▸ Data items
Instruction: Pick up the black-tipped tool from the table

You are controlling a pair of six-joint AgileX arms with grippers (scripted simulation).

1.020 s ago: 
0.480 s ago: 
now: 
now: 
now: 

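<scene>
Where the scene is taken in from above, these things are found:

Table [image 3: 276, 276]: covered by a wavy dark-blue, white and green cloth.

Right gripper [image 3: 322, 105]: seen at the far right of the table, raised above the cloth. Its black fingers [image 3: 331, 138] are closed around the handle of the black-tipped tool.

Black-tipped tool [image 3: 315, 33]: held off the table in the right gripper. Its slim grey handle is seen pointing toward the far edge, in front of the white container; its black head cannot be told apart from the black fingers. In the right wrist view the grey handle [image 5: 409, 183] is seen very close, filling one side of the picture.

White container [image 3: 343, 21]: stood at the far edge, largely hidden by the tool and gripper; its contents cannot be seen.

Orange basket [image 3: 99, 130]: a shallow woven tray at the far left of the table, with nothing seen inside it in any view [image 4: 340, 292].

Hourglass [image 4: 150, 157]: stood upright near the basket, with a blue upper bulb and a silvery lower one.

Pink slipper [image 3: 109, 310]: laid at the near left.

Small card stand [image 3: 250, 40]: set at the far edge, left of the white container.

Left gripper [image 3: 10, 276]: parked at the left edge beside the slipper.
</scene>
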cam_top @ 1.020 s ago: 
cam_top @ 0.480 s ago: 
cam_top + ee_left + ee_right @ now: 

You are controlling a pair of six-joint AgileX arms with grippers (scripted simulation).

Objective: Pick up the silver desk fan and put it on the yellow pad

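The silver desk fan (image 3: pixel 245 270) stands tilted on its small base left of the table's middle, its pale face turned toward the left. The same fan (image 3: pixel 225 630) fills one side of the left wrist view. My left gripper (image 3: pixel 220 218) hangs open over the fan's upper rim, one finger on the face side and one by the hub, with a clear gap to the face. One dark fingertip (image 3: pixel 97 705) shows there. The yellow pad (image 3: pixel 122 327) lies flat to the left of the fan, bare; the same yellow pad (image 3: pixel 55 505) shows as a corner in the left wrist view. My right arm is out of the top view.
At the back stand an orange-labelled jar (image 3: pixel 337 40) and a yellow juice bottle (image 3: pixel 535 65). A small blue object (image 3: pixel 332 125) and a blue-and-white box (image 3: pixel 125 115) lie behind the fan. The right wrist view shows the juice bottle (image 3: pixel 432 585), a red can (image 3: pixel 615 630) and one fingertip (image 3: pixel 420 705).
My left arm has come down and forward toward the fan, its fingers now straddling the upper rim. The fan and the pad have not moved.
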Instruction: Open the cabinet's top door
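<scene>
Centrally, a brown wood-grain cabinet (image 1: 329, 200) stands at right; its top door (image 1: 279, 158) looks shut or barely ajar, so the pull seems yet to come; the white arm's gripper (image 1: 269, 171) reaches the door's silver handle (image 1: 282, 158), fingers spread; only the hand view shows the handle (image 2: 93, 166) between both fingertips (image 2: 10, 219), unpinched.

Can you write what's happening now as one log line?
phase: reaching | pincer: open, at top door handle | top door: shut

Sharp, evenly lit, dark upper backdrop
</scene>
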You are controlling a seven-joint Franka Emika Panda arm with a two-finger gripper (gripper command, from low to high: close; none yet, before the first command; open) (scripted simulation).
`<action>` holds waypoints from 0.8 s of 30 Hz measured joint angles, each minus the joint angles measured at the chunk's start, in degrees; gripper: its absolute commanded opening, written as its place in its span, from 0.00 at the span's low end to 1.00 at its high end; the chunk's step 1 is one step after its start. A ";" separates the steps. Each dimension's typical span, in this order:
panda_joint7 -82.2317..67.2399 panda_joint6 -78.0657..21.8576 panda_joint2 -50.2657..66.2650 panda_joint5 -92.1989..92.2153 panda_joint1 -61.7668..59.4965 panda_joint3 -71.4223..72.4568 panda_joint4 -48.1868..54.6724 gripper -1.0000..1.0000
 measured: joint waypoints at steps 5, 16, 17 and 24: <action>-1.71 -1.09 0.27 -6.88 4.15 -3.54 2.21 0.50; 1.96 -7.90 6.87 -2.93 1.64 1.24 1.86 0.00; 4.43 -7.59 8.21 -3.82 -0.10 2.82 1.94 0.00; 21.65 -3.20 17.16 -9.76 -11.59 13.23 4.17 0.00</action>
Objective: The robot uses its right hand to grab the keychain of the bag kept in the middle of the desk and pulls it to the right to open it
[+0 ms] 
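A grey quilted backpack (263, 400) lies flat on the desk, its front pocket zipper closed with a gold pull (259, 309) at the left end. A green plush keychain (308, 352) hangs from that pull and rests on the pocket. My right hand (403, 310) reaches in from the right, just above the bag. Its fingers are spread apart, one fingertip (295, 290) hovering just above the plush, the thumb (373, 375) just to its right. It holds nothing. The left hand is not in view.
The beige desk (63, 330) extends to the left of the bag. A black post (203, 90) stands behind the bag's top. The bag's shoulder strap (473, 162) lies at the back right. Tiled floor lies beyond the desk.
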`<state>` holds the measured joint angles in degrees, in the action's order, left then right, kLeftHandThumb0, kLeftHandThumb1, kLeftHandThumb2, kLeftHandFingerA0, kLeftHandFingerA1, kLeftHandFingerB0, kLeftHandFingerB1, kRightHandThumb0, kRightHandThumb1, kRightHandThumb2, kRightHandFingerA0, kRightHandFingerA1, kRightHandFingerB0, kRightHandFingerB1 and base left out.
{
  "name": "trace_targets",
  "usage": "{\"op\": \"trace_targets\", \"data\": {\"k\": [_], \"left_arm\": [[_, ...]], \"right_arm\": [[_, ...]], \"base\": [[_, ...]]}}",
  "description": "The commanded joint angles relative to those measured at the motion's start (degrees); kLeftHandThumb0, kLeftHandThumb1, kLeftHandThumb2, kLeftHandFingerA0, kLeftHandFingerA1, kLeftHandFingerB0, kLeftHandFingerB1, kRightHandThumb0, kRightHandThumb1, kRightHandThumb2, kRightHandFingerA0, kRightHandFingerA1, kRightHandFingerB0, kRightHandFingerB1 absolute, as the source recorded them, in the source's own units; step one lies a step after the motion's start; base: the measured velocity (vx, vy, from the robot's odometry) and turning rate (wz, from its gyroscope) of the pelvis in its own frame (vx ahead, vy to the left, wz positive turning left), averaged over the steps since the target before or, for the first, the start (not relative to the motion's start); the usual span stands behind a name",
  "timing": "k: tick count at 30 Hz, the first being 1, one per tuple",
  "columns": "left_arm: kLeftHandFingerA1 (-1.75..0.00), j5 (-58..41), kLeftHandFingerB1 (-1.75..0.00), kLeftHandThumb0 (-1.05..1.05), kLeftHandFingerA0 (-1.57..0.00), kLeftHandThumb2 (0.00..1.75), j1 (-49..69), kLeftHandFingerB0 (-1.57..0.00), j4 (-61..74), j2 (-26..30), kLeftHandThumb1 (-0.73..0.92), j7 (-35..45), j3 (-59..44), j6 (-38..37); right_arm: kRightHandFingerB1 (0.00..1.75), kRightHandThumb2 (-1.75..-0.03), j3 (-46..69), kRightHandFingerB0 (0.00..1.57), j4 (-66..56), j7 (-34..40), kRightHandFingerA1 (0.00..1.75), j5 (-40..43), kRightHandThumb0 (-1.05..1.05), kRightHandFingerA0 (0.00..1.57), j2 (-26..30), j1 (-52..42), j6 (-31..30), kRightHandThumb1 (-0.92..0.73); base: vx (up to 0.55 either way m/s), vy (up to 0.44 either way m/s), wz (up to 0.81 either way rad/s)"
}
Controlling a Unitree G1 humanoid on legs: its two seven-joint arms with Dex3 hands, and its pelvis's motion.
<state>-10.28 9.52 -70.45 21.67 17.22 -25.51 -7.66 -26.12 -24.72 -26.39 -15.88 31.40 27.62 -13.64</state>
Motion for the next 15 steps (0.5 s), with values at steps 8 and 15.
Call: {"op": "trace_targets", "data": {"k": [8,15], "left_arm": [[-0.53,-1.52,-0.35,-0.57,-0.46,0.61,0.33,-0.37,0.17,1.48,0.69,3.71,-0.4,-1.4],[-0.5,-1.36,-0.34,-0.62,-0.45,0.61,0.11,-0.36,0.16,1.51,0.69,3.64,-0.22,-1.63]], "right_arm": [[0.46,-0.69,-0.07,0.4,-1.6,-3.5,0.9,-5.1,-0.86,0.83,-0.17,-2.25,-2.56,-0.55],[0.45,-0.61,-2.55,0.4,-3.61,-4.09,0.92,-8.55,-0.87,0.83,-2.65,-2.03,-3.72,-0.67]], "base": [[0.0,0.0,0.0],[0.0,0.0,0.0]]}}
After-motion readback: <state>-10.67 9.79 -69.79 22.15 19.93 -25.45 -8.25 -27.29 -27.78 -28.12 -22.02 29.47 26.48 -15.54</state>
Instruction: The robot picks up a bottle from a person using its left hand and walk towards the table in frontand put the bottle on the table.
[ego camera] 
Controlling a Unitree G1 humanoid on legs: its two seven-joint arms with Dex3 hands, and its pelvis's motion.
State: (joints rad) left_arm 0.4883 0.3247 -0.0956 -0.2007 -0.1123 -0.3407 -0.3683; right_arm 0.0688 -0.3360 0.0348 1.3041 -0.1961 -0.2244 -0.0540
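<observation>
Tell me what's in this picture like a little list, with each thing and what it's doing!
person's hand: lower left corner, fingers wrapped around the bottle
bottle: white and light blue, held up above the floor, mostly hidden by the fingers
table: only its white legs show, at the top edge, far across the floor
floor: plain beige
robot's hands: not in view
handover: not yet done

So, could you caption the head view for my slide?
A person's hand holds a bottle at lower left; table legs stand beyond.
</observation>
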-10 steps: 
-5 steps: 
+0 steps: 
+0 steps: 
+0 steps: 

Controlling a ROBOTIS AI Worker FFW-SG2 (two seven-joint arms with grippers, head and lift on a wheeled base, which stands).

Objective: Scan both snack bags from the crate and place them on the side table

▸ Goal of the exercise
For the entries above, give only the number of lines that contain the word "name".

▸ Solution to this task
2